Exercise goal:
Search the listing below for the string "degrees" and copy every line where it occurs.

Dataset extract:

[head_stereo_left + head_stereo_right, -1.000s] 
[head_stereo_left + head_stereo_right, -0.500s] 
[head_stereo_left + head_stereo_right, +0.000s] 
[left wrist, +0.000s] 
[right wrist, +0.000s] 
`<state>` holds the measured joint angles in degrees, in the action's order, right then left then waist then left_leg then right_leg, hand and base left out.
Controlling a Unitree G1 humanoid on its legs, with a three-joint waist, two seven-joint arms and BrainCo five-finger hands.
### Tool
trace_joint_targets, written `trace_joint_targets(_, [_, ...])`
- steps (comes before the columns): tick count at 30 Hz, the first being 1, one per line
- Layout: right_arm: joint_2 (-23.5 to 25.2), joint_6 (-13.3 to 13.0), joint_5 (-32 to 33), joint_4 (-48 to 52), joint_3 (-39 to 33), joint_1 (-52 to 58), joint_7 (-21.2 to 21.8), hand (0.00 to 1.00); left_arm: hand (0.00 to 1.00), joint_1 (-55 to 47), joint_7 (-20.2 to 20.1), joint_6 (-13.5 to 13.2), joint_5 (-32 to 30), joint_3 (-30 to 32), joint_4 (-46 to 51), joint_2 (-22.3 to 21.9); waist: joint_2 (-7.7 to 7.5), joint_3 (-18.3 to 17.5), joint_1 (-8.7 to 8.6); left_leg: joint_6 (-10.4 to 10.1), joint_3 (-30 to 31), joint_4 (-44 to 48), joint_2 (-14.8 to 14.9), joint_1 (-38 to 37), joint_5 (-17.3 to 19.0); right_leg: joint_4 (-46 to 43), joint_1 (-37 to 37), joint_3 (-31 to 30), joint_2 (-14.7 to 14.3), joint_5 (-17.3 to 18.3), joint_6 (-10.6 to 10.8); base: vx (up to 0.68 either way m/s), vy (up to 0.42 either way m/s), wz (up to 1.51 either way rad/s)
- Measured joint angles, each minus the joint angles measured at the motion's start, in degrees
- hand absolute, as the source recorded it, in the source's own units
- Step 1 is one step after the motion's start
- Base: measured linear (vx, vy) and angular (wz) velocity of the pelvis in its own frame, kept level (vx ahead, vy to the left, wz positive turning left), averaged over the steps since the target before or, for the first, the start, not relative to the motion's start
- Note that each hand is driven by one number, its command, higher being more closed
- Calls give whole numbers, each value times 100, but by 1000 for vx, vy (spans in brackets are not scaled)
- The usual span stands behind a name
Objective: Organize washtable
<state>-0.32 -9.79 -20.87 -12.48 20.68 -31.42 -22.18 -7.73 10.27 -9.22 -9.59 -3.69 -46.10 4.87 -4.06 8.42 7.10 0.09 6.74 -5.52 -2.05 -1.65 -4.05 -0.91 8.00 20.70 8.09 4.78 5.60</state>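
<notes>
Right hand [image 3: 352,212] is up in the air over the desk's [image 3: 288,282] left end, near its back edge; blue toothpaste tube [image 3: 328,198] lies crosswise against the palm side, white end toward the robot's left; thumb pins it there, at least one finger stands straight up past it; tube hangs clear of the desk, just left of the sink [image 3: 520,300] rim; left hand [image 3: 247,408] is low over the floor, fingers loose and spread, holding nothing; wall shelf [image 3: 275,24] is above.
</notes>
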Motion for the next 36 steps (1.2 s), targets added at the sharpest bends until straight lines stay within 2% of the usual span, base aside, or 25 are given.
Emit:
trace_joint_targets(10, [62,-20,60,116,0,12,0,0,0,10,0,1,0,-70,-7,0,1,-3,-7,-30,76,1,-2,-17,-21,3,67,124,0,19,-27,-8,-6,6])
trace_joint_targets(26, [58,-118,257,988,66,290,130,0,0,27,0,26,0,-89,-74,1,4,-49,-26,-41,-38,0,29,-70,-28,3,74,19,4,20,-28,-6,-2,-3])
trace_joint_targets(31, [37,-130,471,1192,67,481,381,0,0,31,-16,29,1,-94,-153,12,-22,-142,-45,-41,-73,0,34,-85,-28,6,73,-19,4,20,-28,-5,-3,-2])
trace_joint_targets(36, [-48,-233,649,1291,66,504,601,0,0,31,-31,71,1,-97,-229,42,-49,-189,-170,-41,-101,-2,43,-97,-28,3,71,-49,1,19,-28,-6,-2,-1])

Solution to this problem:
`<state>` holds the measured joint angles in degrees, in the action's order, right then left then waist then left_leg then right_leg, hand and base left out.
- Measured joint angles, each minus the joint angles measured at the motion's start, in degrees

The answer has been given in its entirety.